TASK ITEM -
Print the lines that run from the line with "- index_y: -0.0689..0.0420" to the line with "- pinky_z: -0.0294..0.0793", keeping both end lines, exactly as they appear in the entries below, and nothing else.

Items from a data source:
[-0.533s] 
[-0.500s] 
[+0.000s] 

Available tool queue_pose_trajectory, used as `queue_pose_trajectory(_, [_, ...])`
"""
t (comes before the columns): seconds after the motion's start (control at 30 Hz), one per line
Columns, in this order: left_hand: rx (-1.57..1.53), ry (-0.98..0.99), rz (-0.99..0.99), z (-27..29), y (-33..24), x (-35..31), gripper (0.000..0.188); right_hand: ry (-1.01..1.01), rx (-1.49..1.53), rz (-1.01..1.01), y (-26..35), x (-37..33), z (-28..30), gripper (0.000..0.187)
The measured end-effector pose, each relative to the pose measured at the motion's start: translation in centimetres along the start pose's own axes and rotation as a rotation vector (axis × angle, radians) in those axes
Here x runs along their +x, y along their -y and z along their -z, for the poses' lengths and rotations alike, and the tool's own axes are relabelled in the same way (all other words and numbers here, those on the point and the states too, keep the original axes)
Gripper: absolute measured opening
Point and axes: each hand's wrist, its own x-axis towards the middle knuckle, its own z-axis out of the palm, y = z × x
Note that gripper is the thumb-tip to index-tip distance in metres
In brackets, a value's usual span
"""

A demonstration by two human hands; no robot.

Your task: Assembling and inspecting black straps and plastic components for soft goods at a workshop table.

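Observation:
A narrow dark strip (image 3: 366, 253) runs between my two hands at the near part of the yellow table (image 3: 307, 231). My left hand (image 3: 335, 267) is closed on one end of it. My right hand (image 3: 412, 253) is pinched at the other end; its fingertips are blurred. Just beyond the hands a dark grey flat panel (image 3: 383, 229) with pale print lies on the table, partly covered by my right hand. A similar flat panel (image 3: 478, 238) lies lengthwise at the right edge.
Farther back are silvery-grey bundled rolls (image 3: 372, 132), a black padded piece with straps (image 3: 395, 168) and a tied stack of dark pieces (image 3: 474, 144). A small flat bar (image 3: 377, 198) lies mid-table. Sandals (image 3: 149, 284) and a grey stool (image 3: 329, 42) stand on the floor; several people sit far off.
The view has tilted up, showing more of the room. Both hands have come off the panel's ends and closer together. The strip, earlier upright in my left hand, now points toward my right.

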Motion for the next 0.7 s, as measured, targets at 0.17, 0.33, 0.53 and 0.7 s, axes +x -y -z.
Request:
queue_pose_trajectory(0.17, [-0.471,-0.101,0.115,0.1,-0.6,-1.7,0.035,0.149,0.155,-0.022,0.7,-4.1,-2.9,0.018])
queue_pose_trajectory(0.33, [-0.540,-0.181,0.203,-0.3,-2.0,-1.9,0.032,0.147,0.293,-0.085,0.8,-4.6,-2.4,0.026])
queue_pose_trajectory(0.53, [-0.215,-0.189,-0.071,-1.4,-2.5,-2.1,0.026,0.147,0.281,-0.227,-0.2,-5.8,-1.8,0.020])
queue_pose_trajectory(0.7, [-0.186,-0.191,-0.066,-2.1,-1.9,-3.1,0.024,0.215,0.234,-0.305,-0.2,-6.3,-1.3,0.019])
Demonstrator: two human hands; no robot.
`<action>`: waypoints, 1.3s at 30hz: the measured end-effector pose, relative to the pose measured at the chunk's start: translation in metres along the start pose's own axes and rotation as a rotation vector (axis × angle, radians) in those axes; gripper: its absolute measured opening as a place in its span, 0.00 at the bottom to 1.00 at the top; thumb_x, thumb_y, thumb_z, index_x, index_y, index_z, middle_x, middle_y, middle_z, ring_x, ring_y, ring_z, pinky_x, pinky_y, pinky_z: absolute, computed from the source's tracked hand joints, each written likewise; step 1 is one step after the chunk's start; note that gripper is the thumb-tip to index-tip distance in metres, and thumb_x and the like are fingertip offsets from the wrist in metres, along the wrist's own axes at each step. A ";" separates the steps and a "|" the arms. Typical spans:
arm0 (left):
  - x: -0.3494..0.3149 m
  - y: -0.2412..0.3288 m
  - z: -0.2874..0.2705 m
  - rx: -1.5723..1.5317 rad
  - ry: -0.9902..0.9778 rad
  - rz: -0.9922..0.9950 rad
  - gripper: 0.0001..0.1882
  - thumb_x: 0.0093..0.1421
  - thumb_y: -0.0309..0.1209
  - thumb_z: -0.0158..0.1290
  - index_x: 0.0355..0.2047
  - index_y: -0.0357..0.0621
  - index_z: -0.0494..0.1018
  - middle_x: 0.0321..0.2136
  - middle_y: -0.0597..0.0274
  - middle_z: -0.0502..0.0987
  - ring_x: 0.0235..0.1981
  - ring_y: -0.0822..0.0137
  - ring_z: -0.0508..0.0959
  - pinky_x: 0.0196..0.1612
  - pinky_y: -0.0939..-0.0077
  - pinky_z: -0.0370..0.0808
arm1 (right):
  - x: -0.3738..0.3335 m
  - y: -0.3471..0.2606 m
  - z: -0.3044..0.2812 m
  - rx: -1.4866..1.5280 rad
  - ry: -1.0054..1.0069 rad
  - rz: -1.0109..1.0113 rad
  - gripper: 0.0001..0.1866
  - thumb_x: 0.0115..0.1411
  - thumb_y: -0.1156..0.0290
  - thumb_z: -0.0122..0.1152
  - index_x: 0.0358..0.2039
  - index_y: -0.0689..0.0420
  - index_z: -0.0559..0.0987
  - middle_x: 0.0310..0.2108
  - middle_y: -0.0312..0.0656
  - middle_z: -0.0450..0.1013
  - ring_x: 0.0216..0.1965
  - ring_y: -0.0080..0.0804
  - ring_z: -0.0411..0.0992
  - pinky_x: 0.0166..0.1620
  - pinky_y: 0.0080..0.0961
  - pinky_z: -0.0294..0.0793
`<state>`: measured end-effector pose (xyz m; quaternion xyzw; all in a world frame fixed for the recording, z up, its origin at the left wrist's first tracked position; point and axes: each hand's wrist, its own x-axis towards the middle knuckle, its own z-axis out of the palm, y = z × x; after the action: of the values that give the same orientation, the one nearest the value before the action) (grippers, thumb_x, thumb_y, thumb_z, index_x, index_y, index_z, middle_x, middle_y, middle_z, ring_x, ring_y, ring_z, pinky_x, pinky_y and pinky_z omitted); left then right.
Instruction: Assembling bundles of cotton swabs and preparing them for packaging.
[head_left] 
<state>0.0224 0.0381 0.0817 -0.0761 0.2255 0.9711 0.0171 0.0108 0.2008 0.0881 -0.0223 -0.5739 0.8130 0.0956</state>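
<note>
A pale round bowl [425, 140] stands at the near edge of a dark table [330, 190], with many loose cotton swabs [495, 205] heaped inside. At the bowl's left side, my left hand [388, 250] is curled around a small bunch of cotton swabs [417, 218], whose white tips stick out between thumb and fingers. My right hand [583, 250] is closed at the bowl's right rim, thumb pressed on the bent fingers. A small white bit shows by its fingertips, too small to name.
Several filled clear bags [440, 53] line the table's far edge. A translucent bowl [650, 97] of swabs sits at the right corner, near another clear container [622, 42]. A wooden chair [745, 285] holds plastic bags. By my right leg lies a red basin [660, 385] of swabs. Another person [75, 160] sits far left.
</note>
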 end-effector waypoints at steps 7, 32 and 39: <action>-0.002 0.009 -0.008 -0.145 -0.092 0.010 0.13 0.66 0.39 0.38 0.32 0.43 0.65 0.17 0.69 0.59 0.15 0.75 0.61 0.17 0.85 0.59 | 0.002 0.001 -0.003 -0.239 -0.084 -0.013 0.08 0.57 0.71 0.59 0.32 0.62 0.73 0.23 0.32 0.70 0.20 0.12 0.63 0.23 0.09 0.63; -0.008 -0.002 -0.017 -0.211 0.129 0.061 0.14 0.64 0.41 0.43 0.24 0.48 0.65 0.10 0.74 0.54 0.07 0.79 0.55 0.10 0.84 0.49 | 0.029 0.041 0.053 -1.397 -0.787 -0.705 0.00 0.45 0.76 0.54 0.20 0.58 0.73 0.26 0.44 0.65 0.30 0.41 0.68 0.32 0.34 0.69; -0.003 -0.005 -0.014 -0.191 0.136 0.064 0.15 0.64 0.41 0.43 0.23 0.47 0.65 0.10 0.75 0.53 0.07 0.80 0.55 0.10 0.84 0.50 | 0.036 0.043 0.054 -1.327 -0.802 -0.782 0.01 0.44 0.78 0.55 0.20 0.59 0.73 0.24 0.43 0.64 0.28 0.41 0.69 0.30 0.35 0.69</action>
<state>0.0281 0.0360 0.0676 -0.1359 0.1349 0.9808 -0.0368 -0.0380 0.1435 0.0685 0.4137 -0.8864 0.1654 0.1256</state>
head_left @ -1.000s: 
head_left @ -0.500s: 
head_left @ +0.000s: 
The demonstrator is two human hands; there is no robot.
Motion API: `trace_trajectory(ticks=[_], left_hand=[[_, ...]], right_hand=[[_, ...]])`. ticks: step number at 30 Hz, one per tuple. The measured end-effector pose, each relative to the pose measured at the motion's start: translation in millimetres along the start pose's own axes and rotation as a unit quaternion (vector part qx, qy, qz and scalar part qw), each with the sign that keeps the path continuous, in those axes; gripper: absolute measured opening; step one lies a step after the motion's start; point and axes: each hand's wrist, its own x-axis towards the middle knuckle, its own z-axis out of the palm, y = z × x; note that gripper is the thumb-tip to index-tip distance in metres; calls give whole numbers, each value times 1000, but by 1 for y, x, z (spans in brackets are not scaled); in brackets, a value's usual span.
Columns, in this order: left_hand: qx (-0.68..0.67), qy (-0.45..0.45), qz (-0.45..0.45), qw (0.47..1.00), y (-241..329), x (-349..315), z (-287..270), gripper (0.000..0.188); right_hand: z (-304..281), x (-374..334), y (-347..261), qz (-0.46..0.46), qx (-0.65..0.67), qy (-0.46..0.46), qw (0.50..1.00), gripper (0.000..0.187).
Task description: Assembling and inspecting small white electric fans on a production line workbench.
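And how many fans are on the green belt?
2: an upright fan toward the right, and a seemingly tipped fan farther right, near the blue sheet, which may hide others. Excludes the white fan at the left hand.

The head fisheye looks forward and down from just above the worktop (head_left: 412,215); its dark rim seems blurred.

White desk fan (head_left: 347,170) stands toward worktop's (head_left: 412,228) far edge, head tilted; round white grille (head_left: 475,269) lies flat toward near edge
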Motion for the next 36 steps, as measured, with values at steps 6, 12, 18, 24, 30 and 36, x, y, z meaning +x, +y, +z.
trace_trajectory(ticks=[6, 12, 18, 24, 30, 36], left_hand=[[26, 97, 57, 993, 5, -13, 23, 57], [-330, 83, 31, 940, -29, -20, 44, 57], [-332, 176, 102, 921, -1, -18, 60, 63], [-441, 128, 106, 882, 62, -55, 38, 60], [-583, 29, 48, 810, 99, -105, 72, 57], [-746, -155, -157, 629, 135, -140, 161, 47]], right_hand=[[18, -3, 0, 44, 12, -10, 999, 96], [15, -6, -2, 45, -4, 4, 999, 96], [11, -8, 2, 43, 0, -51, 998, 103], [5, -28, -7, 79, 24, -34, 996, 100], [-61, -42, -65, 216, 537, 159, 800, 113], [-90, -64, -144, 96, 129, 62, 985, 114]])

WRITTEN ANSWER -
  - index_y: -0.0689..0.0420
  - index_z: -0.0559..0.0987
  - middle_x: 0.0310..0.2108
  - middle_y: -0.0312..0.0656
  - middle_z: -0.0450..0.1013
  - ring_x: 0.0216..0.1965
  - ring_y: -0.0080..0.0804
  - ring_z: -0.0411..0.0992
  - pinky_x: 0.0166..0.1620
  - pinky_y: 0.0080..0.0961
  - pinky_z: -0.0294..0.0793

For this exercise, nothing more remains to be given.